Dan Colen’s groundbreaking canvases, sculptures, and installations gained renown in the mid-2000s for their edgy and subcultural ethos. He rose to prominence among the informally-titled ‘Bowery School’, a group of artists with studios in New York’s Lower East Side comprising contemporaries Nate Lowman, Ryan McGinley, Agathe Snow, Hanna Linden, and Dash Snow (who died in 2009), among others. A social network of young, hard-living, and counter-cultural artists, the Bowery School sought inspiration in everyday life and ephemeral materials, while deliberately sidestepping the strain of New York appropriation art dominant from Marcel Duchamp to Richard Prince. Irony and the conceptual challenges of the readymade or Pop object are not the backbone of Colen’s artistic practice. Rather, his aesthetic emerges directly from the visual and tactile environments of urban and suburban landscapes, a sensibility that finds its ultimate expression in gum paintings of exceptional quality such as Clams Casino.  

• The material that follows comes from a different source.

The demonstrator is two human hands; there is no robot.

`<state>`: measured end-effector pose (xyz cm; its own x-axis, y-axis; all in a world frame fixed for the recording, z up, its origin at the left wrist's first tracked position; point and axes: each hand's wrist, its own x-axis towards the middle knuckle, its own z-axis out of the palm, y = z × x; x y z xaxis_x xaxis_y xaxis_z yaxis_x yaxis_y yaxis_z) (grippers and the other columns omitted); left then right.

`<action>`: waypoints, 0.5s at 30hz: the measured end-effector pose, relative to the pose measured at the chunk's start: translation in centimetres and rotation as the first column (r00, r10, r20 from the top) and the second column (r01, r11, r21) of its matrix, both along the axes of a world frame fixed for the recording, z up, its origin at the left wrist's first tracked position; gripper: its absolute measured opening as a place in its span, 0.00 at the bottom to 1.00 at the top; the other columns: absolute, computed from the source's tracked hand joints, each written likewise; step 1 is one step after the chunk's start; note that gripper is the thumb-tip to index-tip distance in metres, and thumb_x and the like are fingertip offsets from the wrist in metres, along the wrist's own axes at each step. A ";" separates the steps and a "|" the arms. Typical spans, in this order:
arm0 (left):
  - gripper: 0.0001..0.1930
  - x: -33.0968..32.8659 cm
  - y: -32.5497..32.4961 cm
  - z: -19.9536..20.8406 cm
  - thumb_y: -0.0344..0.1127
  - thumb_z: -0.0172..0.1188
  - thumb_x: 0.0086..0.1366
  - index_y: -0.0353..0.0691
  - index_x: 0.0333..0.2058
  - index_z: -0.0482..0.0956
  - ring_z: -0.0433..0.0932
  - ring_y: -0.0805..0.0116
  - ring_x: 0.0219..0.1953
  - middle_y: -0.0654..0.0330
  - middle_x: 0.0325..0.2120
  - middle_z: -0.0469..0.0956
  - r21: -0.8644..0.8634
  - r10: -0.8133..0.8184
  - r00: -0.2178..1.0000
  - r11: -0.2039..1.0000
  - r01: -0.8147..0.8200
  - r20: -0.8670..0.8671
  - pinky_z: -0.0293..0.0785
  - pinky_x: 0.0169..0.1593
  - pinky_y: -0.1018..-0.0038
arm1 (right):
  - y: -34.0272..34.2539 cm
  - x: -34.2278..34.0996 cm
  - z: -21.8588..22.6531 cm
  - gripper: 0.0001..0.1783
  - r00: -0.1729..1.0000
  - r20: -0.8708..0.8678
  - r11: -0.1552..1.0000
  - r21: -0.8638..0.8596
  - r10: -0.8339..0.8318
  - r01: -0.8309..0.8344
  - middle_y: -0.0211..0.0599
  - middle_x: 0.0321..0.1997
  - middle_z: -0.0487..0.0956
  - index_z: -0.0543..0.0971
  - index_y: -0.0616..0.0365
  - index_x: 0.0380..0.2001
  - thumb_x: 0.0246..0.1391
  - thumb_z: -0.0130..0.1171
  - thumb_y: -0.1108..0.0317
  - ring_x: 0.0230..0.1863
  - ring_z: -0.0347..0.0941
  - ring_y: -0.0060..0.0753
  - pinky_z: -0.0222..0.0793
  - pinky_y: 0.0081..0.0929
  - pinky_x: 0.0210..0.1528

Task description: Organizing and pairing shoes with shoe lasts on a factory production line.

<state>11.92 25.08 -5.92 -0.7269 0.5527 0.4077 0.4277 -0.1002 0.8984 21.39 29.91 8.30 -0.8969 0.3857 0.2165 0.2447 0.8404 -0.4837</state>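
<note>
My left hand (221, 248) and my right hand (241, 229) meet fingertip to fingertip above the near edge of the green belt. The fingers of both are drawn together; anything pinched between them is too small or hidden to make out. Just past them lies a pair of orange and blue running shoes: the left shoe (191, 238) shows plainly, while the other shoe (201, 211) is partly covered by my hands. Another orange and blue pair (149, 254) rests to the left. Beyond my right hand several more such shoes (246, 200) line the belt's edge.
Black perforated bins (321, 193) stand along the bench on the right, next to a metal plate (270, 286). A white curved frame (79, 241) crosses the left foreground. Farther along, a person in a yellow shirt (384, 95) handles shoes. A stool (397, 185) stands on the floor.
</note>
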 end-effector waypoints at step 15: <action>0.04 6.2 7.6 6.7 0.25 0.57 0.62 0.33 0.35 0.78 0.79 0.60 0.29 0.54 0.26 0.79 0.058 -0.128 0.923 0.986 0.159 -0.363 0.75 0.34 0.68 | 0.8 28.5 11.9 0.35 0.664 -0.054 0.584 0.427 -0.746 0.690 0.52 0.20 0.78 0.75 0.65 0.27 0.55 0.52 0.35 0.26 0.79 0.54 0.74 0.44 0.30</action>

Colen has described how chewing gum smeared onto the canvas is eye-catching because of its indexical nature, which conveys “evidence of presence” (quoted in: Dan Colen Interviewed in the Astrup Fearnley Museum of Modern Art 18 January 2011, Astrup Fearnley Museum, video). Gum as a medium first piqued Colen’s imagination when he produced large papier-mâché boulder sculptures that featured acrylic paint smeared in emulation of discarded gum. Installed together, as they were at the Whitney Biennial of 2006, these sculptures recreate environments sheltering secret hideouts and places of assembly. For Colen, pieces of gum are like clues dotting locations “in the woods, by the train tracks, in sewer ditches -where teenagers would congregate to get drunk, smoke weed, talk about the universe, and make out” (the artist interviewed by Amy Kellner in: ‘Suck on This: Dan Colen Chews our Ears Off About His Gum Paintings (Get it?)’, Vice Magazine, Vol. 15, No. 1, January 2008). They also commemorate more minute and fleeting transgressions carried out in public view, as when gum is hidden under a table at a bar or put on the wall of a city street. Once Colen decided to isolate the gum and devote entire paintings to this substance, he “fell in love with them immediately” (the artist quoted in: Amy Kellner, Op. cit.).

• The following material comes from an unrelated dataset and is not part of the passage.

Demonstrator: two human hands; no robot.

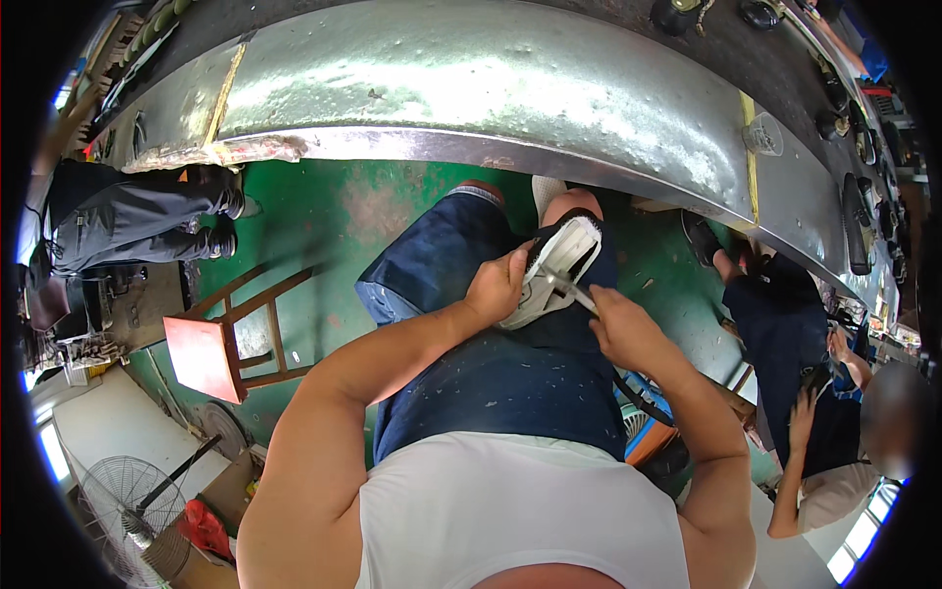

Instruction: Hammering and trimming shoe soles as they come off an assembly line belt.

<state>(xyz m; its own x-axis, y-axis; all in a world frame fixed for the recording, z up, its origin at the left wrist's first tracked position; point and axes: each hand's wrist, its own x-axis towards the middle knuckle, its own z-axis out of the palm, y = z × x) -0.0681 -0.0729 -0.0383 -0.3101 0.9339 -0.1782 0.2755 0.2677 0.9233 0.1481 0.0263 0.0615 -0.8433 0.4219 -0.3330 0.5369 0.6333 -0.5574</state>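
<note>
On my lap rests a shoe [572, 244] with a black edge and a whitish inside and underside, tilted across my thighs. My left hand [497, 286] is closed around its left side, with the thumb along the edge. My right hand [620, 324] grips the handle of a slim metal hand tool [573, 289]. The tool's head lies over the middle of the shoe; I cannot make out whether it is a hammer or pincers. A dark blue apron [491, 388] with pale scraps covers my lap.
Ahead runs a metal-topped bench [461, 88]; a clear cup [762, 134] stands on its right part. Left of me are a wooden stool [203, 358] and a fan [128, 501]. A seated co-worker [785, 324] is at right; another person's legs [147, 221] show at left.
</note>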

At first, Colen manually chewed the gum, exhaustively searching for new brands and flavours to diversify his range of colours. Subsequently, Colen devised a technique of heating the gum, which allows him to blend new tones and achieve lower viscocities. Earlier gum paintings are thus characterised by dottings of individual pieces stuck onto the canvas, whereas later works like Clams Casino show a succession of thickly applied layers, with each ‘piece’ of gum stretched and manipulated into swirls and swathes of differentiated shades. The aesthetic parallels with New York’s historical moment of artistic ascendency - the reign of Abstract Expressionism - are obvious. In its textural complexity and densely filled surface, Clams Casino has transitioned from being a mere ‘index of presence’ into a formal artistic experiment in its own right. The bodily act of chewing may also recall (albeit wryly updated to suit Colen’s own, laissez-faire generational outlook) Pollock’s legendary emphasis on the physical nature of painting production.

Clams Casino, the title of the present work, popularly denotes a Rhode Island recipe for clams on the half-shell and - perhaps more significantly - the moniker of a New Jersey hip-hop producer hailing from Colen’s home state. The artist may have created this painting in homage to the talent of a friend and emerging musician; in 2011, Clams Casino released his Instrumental Mixtape to wide critical acclaim from avant-garde and mainstream music culture. Admired for his ability to deftly sample and remix varied sources into harmonious and vivid layerings, Clams Casino embodies Colen’s fascination with urban life and the buildup of indexical signs that scatter it. Recreating this archaeology of presence in his own thickly layered gum painting, Colen affirms his connection to the culture of the street.